### TASK PROMPT
Search the records for lines that contain the word "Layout". Copy them all.

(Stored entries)
◇ ◇ ◇ ◇ ◇

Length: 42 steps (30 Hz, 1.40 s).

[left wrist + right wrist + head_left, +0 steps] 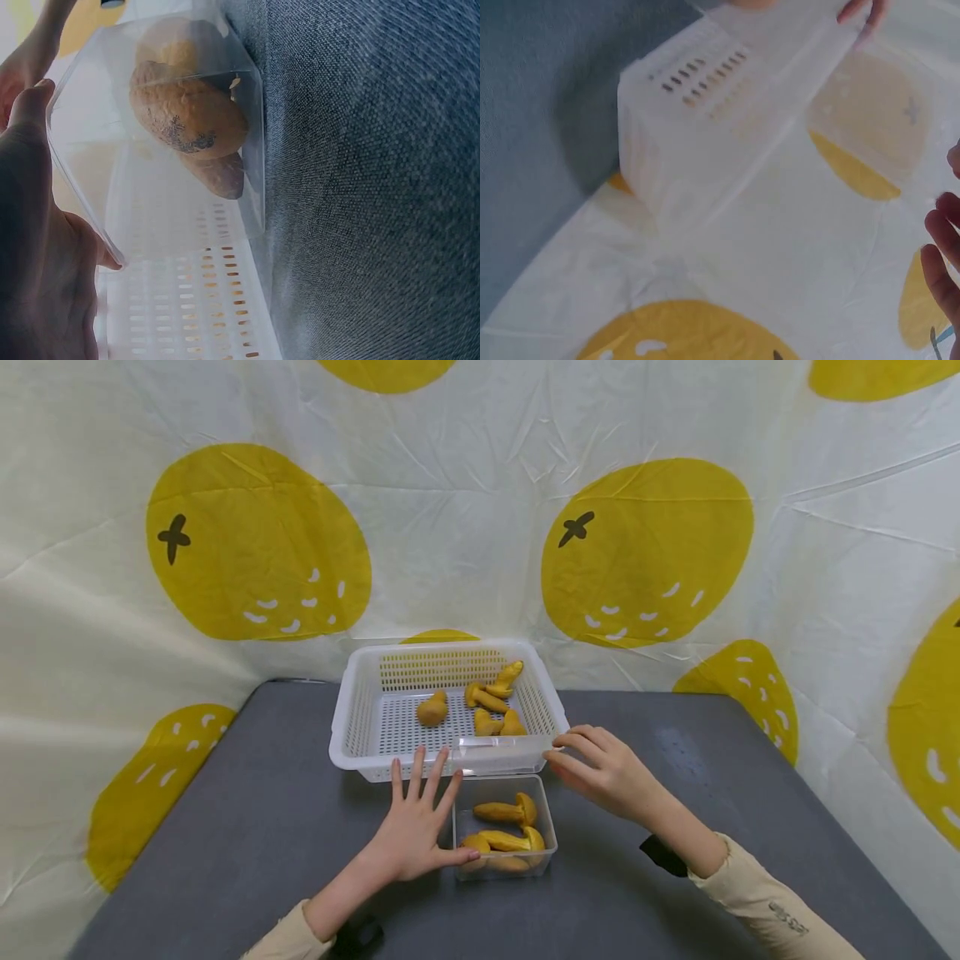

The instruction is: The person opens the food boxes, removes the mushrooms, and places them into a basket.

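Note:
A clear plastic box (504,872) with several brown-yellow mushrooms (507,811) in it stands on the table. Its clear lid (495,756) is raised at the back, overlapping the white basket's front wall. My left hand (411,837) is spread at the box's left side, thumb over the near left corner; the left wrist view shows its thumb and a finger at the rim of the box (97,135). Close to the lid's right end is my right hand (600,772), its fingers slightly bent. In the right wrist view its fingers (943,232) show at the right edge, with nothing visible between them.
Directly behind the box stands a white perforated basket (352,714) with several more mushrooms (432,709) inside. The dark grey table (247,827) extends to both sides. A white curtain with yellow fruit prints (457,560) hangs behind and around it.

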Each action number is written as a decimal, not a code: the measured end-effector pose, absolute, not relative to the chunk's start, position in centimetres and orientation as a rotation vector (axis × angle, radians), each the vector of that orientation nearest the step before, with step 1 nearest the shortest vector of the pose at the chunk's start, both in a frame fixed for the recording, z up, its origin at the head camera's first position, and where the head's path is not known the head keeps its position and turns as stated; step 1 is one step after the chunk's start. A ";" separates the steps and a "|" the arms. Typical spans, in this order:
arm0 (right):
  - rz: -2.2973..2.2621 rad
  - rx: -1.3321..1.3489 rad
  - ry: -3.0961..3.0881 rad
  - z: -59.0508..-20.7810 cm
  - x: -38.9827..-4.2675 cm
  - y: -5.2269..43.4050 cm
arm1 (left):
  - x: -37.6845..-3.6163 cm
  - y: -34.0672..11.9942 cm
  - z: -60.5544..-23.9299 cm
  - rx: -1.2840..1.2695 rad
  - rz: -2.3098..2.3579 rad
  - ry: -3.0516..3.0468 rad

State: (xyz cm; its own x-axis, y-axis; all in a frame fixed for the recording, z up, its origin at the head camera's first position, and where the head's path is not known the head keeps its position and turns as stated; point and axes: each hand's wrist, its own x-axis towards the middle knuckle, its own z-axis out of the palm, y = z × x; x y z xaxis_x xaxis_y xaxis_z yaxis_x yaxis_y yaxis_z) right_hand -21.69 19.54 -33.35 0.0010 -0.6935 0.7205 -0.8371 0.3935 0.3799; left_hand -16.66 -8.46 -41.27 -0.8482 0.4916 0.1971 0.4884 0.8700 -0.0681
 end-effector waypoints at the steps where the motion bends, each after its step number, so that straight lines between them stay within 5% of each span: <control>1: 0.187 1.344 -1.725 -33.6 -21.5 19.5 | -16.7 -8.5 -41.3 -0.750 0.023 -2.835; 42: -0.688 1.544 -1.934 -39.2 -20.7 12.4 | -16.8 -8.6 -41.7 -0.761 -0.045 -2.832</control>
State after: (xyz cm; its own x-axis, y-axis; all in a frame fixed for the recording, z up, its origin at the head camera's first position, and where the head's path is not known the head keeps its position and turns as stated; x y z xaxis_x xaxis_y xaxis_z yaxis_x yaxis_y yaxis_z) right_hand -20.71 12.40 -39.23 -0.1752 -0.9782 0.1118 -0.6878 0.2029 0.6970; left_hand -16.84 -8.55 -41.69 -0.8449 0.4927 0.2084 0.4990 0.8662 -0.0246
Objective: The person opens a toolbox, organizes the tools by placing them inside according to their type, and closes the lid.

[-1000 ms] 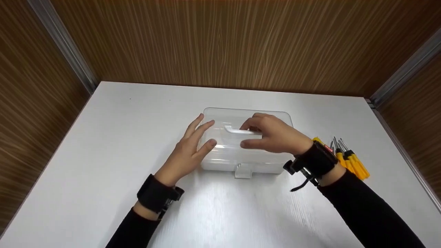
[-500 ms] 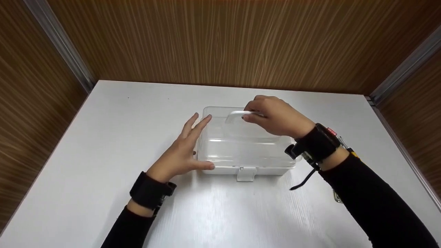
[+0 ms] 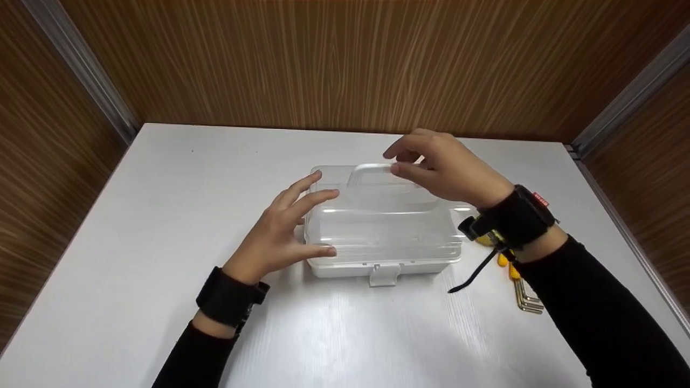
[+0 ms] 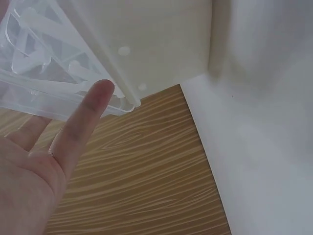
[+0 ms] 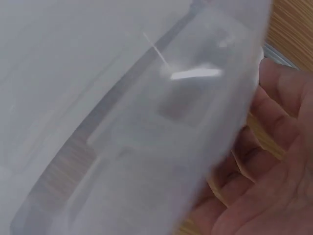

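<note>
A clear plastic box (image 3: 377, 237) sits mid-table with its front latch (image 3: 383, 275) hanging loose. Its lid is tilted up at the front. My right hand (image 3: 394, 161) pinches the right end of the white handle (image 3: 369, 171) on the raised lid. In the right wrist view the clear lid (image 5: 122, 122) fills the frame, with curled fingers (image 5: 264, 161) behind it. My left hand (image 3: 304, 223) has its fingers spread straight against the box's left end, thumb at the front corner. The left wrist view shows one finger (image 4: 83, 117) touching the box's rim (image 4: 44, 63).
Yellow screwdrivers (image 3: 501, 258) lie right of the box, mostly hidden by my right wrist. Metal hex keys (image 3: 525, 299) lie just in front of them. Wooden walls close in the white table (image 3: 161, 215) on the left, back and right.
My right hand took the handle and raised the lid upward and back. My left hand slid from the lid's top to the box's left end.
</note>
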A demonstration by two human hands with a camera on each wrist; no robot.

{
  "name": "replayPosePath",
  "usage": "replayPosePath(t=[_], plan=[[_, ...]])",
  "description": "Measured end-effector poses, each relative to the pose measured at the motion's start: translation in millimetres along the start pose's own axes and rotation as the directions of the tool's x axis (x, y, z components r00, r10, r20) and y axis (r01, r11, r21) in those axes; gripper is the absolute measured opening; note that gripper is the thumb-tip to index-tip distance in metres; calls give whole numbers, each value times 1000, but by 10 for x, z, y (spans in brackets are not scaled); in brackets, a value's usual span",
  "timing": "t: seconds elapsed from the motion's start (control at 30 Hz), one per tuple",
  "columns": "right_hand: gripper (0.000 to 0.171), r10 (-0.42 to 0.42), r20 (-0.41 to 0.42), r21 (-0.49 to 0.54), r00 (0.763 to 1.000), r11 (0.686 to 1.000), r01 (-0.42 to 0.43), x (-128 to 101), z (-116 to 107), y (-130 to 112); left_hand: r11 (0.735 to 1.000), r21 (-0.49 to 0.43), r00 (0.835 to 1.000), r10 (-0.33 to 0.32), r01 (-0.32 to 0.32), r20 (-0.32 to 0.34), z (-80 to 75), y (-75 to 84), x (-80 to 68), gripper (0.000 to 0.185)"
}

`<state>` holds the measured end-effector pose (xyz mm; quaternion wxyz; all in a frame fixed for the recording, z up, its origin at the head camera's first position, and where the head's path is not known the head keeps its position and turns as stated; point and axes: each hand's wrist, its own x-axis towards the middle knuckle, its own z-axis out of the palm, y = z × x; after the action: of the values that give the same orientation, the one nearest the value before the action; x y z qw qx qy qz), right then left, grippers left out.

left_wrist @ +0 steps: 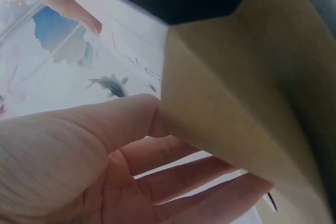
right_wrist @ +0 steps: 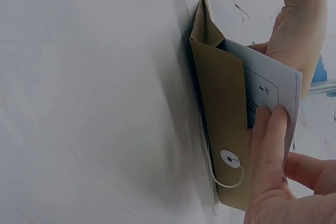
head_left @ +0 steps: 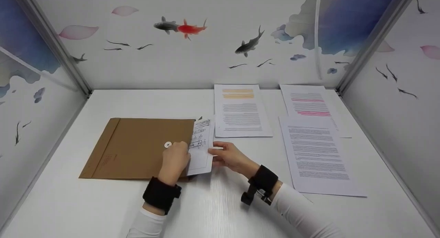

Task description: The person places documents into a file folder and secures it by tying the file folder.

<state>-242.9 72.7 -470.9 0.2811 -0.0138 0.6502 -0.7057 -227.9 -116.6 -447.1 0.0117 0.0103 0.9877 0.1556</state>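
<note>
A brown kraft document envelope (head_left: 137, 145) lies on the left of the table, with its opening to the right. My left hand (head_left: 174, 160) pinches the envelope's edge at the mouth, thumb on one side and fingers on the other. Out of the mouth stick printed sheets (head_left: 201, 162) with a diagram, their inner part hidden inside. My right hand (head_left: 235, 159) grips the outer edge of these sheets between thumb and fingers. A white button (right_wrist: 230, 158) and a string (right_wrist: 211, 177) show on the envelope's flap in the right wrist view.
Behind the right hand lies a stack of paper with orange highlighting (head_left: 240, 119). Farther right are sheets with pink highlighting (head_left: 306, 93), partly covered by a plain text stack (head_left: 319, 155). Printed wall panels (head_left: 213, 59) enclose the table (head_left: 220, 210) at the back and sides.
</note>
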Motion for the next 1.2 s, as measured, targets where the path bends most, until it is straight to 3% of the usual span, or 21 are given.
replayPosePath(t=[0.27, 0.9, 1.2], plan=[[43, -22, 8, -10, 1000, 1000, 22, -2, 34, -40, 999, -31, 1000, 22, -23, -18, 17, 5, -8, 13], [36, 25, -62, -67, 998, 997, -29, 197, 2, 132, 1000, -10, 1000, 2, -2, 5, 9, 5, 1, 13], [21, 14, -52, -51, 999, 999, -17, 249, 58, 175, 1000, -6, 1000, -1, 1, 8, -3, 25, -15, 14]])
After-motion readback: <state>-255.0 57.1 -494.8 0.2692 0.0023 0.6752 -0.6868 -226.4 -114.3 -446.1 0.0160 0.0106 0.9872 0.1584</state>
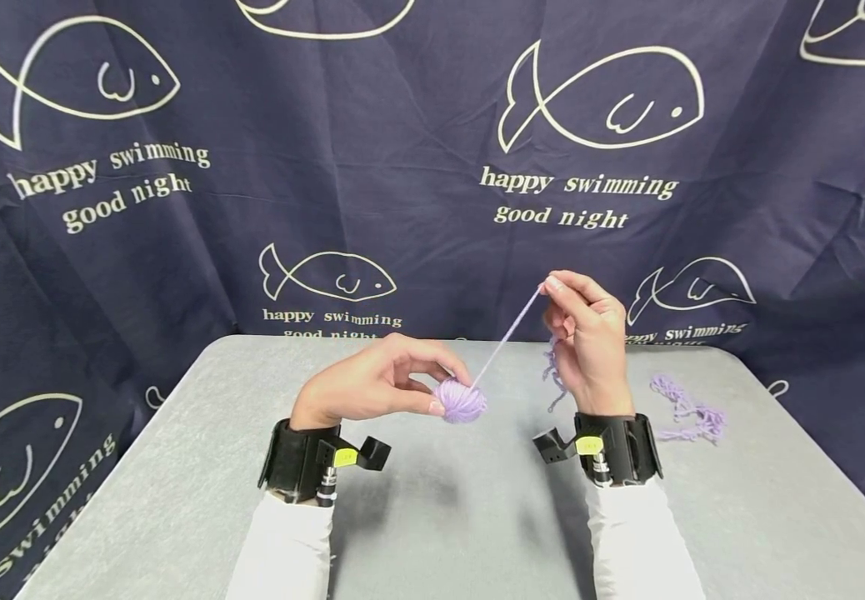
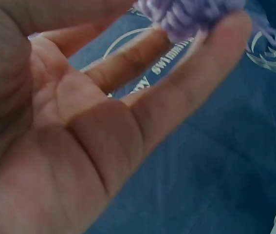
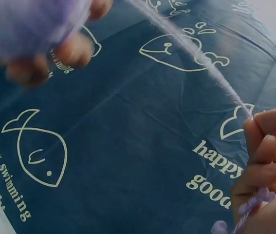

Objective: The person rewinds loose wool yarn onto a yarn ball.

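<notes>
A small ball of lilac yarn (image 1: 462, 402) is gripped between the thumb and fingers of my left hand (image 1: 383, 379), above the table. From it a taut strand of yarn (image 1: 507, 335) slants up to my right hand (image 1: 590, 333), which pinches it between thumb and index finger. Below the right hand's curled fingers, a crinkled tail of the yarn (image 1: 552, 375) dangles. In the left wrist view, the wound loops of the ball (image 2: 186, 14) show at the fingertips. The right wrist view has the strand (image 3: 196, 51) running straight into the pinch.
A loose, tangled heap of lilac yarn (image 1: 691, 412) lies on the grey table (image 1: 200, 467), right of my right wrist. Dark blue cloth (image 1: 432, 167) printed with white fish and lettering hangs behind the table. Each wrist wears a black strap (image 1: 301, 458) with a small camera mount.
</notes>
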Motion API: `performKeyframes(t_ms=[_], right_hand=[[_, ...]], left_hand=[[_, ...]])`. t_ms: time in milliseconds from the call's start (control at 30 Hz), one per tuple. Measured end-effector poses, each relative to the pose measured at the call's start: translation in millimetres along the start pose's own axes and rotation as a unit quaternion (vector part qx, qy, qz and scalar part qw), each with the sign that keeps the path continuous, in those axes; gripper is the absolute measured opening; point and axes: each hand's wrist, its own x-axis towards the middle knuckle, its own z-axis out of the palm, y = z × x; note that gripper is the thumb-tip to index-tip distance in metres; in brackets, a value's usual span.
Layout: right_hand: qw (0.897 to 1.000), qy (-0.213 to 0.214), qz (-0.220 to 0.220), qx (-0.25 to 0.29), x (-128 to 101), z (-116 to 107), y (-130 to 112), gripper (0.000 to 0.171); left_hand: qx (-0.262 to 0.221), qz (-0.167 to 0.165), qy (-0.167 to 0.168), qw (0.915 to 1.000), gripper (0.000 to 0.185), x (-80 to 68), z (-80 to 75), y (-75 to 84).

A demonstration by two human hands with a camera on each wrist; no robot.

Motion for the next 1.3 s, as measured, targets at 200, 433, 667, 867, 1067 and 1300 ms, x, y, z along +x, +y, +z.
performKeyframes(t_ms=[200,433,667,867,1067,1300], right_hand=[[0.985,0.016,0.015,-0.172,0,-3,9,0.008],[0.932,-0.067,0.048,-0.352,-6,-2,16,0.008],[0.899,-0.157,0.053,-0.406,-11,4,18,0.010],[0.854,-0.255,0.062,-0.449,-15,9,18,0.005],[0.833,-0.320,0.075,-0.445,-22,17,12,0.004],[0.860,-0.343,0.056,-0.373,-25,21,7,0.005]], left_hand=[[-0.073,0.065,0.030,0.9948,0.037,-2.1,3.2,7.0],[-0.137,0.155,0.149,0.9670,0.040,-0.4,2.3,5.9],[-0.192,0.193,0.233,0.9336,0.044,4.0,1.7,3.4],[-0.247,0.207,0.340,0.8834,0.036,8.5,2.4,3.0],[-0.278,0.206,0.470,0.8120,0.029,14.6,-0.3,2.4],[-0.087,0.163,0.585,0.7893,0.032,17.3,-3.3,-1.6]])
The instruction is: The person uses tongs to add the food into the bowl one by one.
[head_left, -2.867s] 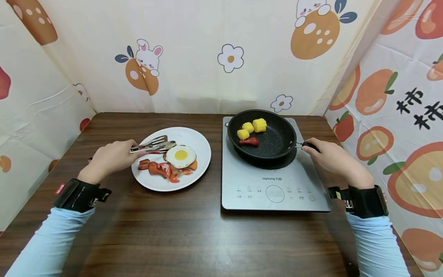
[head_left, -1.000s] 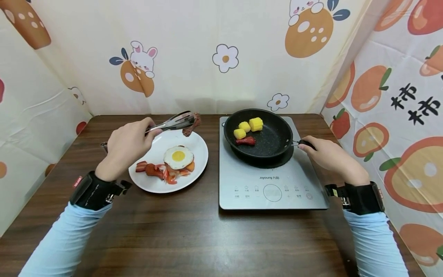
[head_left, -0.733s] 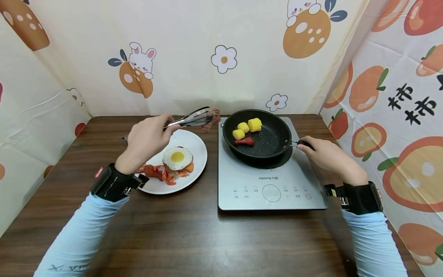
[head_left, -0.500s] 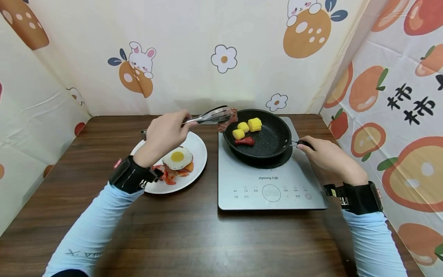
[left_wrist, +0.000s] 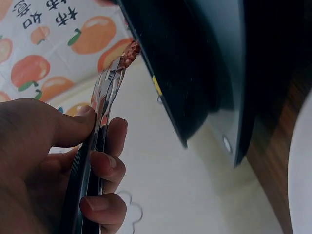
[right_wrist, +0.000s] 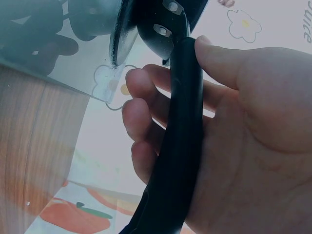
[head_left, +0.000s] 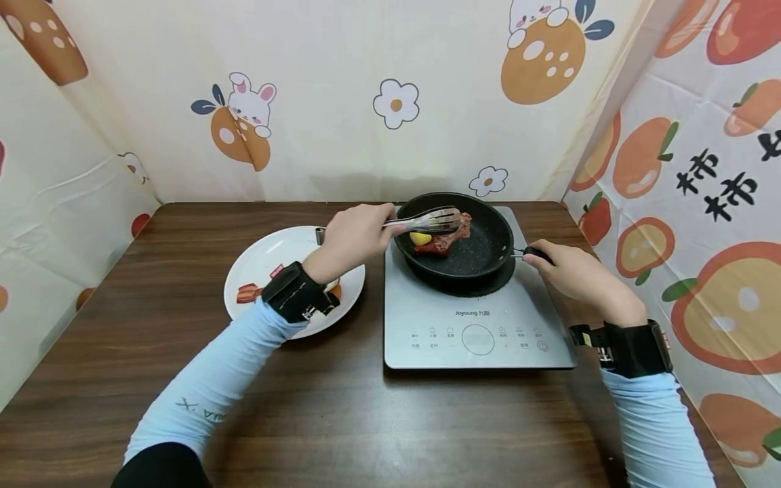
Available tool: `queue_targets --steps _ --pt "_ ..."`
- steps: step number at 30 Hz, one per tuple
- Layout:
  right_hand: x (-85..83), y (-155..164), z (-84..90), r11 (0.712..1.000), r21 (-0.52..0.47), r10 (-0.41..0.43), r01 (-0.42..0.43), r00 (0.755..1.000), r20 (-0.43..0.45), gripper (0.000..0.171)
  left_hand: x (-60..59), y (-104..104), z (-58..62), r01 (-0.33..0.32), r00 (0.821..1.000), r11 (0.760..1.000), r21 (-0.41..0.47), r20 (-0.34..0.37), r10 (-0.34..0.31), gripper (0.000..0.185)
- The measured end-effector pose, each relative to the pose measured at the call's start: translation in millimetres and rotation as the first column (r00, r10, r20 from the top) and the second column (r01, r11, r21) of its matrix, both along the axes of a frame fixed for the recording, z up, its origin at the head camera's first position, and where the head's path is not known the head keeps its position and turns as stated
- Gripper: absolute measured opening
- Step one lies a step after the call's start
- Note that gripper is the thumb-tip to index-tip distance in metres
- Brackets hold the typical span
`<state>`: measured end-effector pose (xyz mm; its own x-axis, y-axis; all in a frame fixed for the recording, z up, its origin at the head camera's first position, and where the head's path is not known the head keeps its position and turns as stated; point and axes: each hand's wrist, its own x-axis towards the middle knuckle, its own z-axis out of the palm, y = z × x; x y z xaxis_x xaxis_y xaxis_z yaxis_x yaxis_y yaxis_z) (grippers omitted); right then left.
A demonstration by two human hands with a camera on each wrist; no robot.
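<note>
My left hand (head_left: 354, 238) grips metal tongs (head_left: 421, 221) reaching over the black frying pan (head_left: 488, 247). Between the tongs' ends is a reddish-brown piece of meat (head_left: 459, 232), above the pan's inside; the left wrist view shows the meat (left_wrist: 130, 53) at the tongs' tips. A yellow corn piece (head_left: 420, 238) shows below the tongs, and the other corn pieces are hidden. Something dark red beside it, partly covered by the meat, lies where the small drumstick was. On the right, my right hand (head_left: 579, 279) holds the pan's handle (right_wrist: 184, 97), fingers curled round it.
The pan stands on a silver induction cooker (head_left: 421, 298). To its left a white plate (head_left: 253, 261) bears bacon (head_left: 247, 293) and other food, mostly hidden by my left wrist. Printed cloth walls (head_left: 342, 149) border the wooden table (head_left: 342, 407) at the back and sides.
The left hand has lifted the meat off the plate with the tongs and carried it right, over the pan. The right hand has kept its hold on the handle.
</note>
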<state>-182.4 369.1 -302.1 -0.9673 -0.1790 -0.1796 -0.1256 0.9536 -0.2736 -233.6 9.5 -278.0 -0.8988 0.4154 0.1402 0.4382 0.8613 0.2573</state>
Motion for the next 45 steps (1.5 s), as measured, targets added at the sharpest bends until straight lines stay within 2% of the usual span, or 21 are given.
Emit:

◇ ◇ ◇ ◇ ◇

### OUTPUT
Layout: right_hand: qw (0.897 to 1.000), qy (-0.213 to 0.214), qz (-0.220 to 0.220), qx (-0.25 to 0.29), x (-128 to 101), z (-116 to 107), y (-130 to 112), gripper (0.000 to 0.171); left_hand: qx (-0.262 to 0.221), qz (-0.167 to 0.165), qy (-0.167 to 0.168), qw (0.915 to 1.000), gripper (0.000 to 0.185), x (-80 to 68), z (-80 to 75), y (-75 to 84).
- Layout:

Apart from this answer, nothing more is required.